Voici un témoignage des plus émouvants que tout un chacun
devrait lire. Celui d’une femme, Angèle Lieby, dont la vie m’a basculé tout à
coup comme cela pourrait arriver à n’importe qui. Jusqu’ici, Angèle, âgée de
cinquante-sept ans, a mené une vie sans grands problèmes. Elle bénéficie d’une
bonne santé, fait du sport, participe régulièrement aux dix kilomètres de
Strasbourg où elle habite, part avec son mari faire de longues courses en
montagne l’été, exerce un métier assez physique sans jamais se plaindre.
Mais en cette veille de quatorze Juillet, elle est prise
d’un mal de tête violent et qui ne passe pas. A tel point qu’elle se fait
conduire par son mari à l’hôpital où l’on ne trouve rien et est sur le point de
la renvoyer avec un brin de moquerie envers une patiente que l’on trouve bien
douillette. Et puis c’est le grand trou noir. Quand Angèle revient à une forme
de conscience, elle réalise par les propos tenus autour d’elle qu’elle est dans
le coma, en réanimation, placée sous respirateur artificiel. Elle induit aussi
que les médecins sont incapables de la diagnostiquer, qu’ils ne comprennent pas
ce qui a pu se passer. Car Angèle, bien que totalement végétative, incapable du
moindre mouvement, ne réagissant à absolument aucun stimulus entend tout ce qui
se passe autour d’elle.
Commence alors un long calvaire où son angoisse fondamentale
est qu’on l’incinère vivante non sans lui avoir prélevé au préalable divers
organes car elle est donneuse. En effet, les médecins sont tellement persuadés
qu’elle est en état de quasi-mort qu’ils ont même ordonné à son mari de
s’occuper de ses obsèques et de prendre toute disposition puisqu’elle n’en a
que pour quelques jours tout au plus.
Grâce à l’amour extraordinaire de son mari et de leur fille
énormément présents auprès d’elle, grâce au refus aussi de son époux de se
résigner et de la considérer comme perdue, elle va finir par trouver la force
de faire couler une minuscule larme que sa fille saura voir et qui changera
tout d’autant qu’un microscopique mouvement d’un petit doigt viendra nier à
nouveau l’évidence médicale qui la considérait comme presque morte et sans
espoir de guérison quelconque.
Soutenue par cet amour et par une équipe médicale qui change
alors de posture, elle parviendra progressivement au bout d’une année, à force
de volonté farouche, à revenir à une vie quasi normale avec une obsession en
tête, celle de témoigner au nom de tous ces gisants considérés comme perdus à
jamais.
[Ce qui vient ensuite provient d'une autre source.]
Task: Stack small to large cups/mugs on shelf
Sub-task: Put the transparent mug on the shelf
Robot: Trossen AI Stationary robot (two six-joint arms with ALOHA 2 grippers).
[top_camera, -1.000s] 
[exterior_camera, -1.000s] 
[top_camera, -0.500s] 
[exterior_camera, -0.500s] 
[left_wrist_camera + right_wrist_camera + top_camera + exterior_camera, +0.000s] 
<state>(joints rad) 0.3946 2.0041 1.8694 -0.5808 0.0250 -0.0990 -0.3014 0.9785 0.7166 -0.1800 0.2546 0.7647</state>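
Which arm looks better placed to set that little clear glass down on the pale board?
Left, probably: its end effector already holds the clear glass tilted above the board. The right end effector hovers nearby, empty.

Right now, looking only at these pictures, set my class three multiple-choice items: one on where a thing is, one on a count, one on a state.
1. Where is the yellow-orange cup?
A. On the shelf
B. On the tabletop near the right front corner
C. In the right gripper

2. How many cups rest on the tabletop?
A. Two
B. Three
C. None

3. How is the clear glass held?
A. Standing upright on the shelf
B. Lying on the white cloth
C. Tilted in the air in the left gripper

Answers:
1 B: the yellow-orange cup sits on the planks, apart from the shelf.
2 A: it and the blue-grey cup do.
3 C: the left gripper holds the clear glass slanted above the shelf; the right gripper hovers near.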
Témoigner qu’un malade a priori inconscient n’est pas un objet mais un
être vivant qui comprend ce qui se passe autour de soi, qui souffre lors de
soins à la imite de la barbarie et dispensés à la va-vite parce que les équipes
sont débordées ou considèrent que le patient ne ressent rien, donc pourquoi le
traiter avec délicatesse. Témoigner aussi que l’on peut s’en sortir grâce à la
volonté, sous condition d’amour familial et du soutien indéfectible d’une
équipe de soignants qui porte un regard positif sur les malades. Témoigner
aussi que certains médecins, certaines infirmières n’ont pas leur place en milieu
hospitalier du fait de leur comportement ou de leurs propos dévastateurs.
Tout cela est dit sans haine, avec un souci de vérité,
d’introspection factuelle, une capacité à affronter une souffrance extrême qui
soulèvent admiration et compassion de la part du lecteur. Un décidément
magnifique témoignage, rare et sincère.